Vítor Alves garante que nenhum técnico será dispensado dos Centros de Saúde
Vítor Alves, director executivo do ACES Nordeste, admite que há alguma precariedade no seio dos profissionais de saúde, nomeadamente dos Técnicos de Diagnóstico e Terapêutica, mas deixa claro que tudo está a ser feito para que os centros de saúde da região não percam as valências conquistadas nos últimos anos.
“Até este momento não mas corremos o risco, em função das medidas de contracção e tendo em conta que temos um quadro de recursos humanos com variadas situações, algumas delas com precariedade. Com a participação de todos estamos a tentar resolvê-las”, disse Vítor Alves.

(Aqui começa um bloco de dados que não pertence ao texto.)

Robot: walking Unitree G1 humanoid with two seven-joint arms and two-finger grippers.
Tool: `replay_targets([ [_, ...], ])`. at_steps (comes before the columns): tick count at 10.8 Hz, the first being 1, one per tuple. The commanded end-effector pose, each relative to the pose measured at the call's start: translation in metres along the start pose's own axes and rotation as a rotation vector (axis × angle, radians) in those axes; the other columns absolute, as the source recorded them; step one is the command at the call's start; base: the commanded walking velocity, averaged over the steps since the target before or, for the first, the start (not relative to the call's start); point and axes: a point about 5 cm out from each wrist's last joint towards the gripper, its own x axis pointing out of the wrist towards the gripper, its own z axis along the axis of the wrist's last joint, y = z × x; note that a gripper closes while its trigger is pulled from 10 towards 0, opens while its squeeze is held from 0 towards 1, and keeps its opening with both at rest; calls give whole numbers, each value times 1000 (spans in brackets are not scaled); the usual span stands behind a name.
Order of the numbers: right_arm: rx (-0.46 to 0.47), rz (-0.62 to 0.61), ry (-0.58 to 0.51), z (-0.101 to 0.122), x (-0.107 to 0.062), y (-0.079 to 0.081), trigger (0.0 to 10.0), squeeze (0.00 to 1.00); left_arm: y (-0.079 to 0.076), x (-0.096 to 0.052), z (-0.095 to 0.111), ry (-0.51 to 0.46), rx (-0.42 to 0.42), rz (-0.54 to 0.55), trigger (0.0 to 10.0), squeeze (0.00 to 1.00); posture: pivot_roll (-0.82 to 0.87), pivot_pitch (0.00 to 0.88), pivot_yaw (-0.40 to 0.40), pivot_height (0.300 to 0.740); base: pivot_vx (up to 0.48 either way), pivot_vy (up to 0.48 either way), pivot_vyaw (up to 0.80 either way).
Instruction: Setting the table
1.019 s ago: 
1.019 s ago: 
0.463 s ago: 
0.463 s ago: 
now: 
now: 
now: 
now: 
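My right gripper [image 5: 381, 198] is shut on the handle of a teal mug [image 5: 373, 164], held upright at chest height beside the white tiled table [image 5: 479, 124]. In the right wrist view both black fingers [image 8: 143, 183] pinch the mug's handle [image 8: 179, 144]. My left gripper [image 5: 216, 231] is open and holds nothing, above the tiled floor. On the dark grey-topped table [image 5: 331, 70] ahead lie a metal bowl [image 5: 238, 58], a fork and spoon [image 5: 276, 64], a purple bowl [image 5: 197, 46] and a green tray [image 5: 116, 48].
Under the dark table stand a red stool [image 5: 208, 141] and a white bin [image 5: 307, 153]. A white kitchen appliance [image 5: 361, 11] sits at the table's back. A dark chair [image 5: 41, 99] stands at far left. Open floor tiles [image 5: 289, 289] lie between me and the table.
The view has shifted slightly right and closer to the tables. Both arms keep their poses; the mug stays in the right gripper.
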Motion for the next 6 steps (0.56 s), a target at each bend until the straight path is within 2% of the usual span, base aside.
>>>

O Governo Civil está a par da situação de instabilidade e por isso Jorge Gomes apela à serenidade e reitera que tudo está a ser feito para resolver a situação, salvaguardando os interesses dos profissionais e dos utentes transmontanos.
“Houve uma fase mais crítica. Foi interpretado por alguns profissionais como a extinção de alguns lugares, como no nosso distrito existiam mais profissionais do que lugares. Mas temos de fazer um nivelamento por cima e ninguém tentará nivelar este distrito pelos que têm pior número de profissionais”, garantiu Jorge Gomes.

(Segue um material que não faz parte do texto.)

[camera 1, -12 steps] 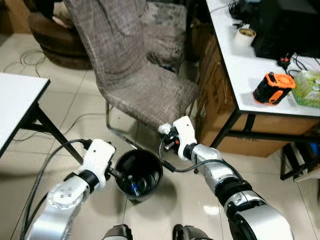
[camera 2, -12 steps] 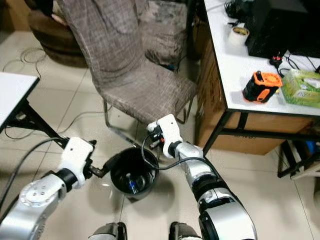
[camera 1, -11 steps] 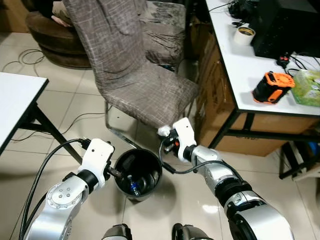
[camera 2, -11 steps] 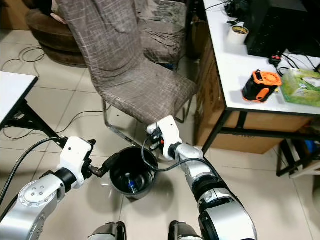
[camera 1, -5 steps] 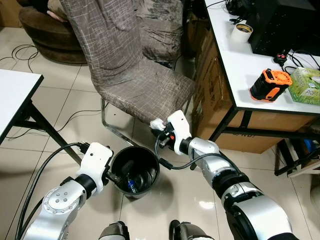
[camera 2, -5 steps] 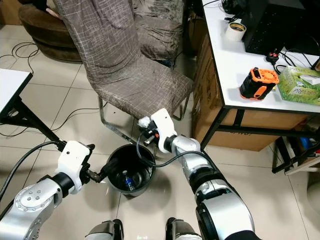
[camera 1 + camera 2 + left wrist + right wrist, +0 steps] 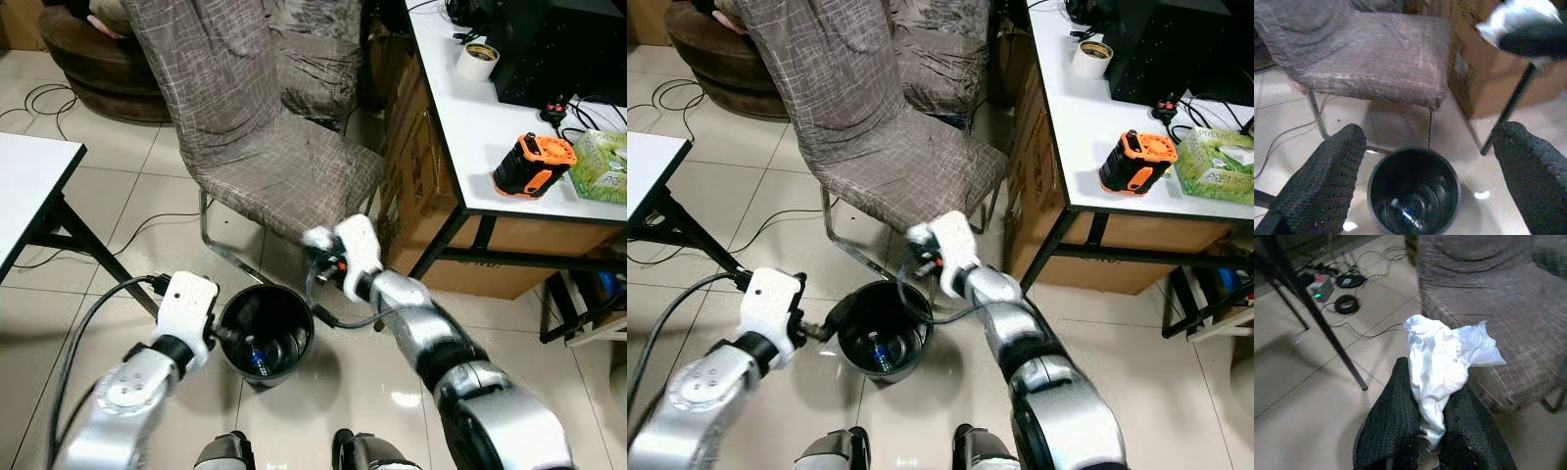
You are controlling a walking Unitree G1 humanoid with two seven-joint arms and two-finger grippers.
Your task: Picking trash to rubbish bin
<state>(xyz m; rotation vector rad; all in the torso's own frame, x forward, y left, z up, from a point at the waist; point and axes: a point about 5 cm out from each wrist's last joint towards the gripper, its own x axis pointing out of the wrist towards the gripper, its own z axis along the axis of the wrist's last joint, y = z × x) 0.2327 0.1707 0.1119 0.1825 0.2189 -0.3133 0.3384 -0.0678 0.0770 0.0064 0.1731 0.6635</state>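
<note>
Holding my right pincer [image 7: 1422, 428] clamped on the crumpled tissue [image 7: 1442, 360] at the black bin's [image 7: 266, 328] far-right rim for dropping; left pincer [image 7: 1425, 176] gaping, empty, near bin.

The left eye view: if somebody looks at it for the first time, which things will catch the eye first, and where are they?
Most striking is the right gripper, shut on a crumpled white tissue above the far rim of the black rubbish bin on the tiled floor. The left gripper, fingers open, hangs beside the bin, where a bottle lies inside. Behind the bin stands a chair with a brown cover, and an orange tool lies on the white desk to the right.
</note>
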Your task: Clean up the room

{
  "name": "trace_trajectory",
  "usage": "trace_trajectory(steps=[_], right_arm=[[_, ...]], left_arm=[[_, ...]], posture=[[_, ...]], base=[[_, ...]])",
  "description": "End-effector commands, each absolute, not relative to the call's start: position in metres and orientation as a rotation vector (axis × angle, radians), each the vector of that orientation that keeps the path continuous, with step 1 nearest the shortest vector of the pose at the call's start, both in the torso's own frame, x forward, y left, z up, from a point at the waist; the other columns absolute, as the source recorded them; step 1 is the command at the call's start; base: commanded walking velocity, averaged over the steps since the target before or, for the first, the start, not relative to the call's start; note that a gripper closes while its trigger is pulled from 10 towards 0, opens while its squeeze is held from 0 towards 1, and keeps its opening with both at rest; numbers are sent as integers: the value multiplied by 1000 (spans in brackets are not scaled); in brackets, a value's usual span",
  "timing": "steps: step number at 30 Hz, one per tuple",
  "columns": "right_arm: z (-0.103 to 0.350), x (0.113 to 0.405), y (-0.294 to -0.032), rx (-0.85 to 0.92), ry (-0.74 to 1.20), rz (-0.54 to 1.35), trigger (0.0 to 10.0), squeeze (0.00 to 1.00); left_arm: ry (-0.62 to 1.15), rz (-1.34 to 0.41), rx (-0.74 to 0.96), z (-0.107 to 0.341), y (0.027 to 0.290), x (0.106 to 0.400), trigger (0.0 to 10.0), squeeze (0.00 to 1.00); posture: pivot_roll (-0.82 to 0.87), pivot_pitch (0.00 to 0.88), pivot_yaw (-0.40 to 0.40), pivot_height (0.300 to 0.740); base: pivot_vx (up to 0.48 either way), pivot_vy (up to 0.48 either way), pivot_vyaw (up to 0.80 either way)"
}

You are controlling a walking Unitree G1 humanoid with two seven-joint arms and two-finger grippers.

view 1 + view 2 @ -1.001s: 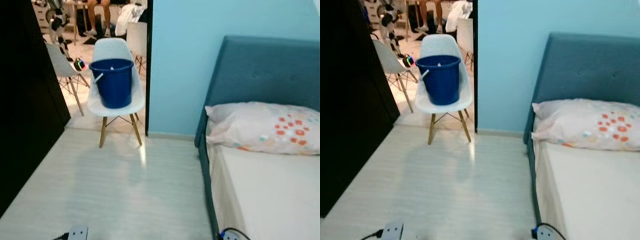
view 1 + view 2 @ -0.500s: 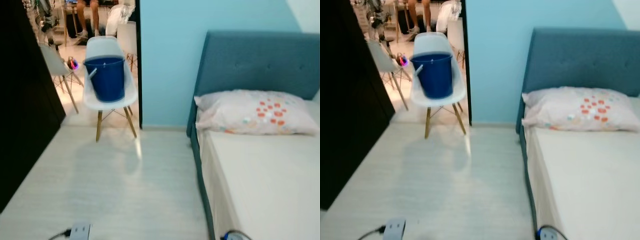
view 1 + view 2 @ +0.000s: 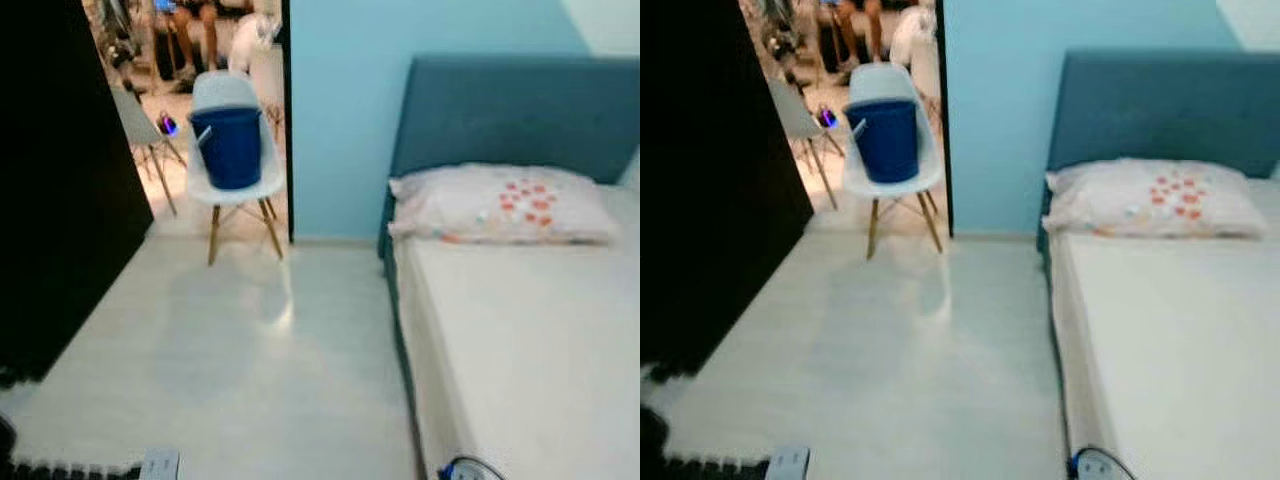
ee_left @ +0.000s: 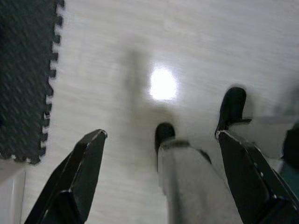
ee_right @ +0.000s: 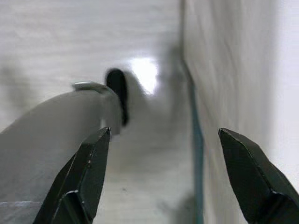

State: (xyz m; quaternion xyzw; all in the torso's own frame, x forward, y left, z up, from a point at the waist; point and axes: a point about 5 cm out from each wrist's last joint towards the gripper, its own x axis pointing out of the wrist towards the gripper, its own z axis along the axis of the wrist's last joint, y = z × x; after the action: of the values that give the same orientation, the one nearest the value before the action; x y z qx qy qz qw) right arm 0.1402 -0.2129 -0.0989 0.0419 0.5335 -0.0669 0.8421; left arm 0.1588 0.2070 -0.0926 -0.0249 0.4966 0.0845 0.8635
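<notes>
Blue bucket is seen standing on the seat of a white chair in the doorway, beside the light-blue wall. A grey chair is placed behind it, further into the next room, where a seated person's legs are glimpsed. Pale wood floor is spread between a black wardrobe and the bed. A patterned pillow is laid against the teal headboard. A dark foam mat edge is noted near the robot's feet. The left tool is held spread above the floor; the right tool is held spread beside the bed's side. Frames are slightly blurred.
</notes>
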Motion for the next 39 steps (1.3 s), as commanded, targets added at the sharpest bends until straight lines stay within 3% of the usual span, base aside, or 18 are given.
trace_trajectory(steps=[1, 12, 33, 39], right_arm=[[-101, 136, -207, 98, 1143, -133, 10000, 0], [-102, 134, -208, 88, 1160, -130, 10000, 0], [-98, 137, -225, 119, 1126, -234, 10000, 0], [-97, 140, -223, 190, 1066, -258, 10000, 0]], left_arm=[[1068, 178, -45, -95, 208, 152, 10000, 0], [1068, 185, -60, -96, 209, 151, 10000, 0], [1037, 183, -64, -95, 203, 155, 10000, 0], [1030, 157, -49, -94, 203, 157, 10000, 0]], posture=[[-71, 0, -25, 740], [-73, 0, -23, 740], [-96, 0, -43, 740], [-110, 0, -11, 740]], base=[[-368, 0, 0], [-347, 0, -453], [0, 0, -748], [0, 0, -746]])
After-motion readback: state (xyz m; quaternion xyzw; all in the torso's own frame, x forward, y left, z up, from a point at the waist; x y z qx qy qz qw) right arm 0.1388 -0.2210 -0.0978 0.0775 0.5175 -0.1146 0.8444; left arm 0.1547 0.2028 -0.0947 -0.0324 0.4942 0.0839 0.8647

O ACES Nordeste tem mais valências e mais técnicos do que a média nacional, e por isso os lugares a concurso foram inferiores ao número de trabalhadores existentes, o que causou a instabilidade.

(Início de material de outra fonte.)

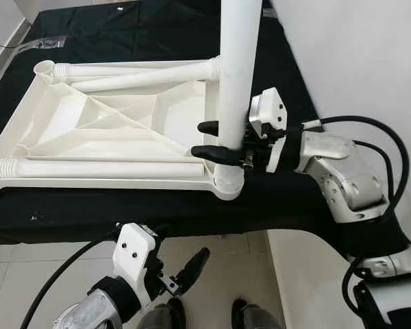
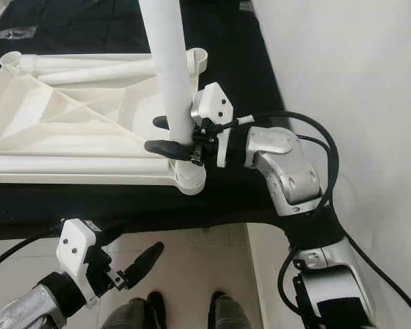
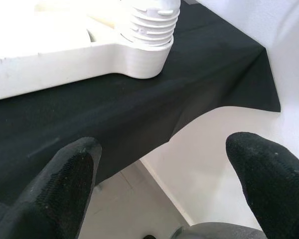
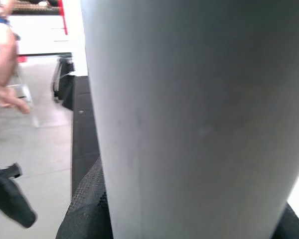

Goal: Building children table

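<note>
A white plastic tabletop point(image 1: 109, 123) lies upside down on a black cloth point(image 1: 123, 205). One white table leg point(image 1: 238, 75) stands upright in the near right corner socket point(image 1: 228, 184). My right gripper point(image 1: 209, 139) is shut on this leg just above the socket; the leg point(image 4: 189, 114) is seen close up in the right wrist view. Two more legs point(image 1: 137, 74) lie across the far side of the tabletop and another leg point(image 1: 103, 168) lies along its near edge. My left gripper point(image 1: 192, 271) hangs open below the cloth's front edge, holding nothing, its fingertips point(image 3: 70, 174) facing the socket point(image 3: 147, 40).
A white wall point(image 1: 356, 62) runs close along the right side of the cloth. Tiled floor point(image 1: 212, 253) lies below, with my dark feet point(image 1: 243, 317) on it. A person's bare legs point(image 4: 5, 64) and a chair show far off in the right wrist view.
</note>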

“Não há, de forma nenhuma, terminar com nenhuns serviços nem extinguir nenhum posto de trabalho. Todos os profissionais que estavam em regime de contrato tiveram oportunidade de concorrer a um concurso em que uma das cláusulas previa que todos os concorrentes se mantêm com contratos automaticamente renovados.”
Jorge Gomes tranquiliza os técnicos do ACES Nordeste que estão a contrato a termo certo ou incerto. Contudo, evidencia que a questão dos profissionais de saúde contratados por empresas é mais delicada.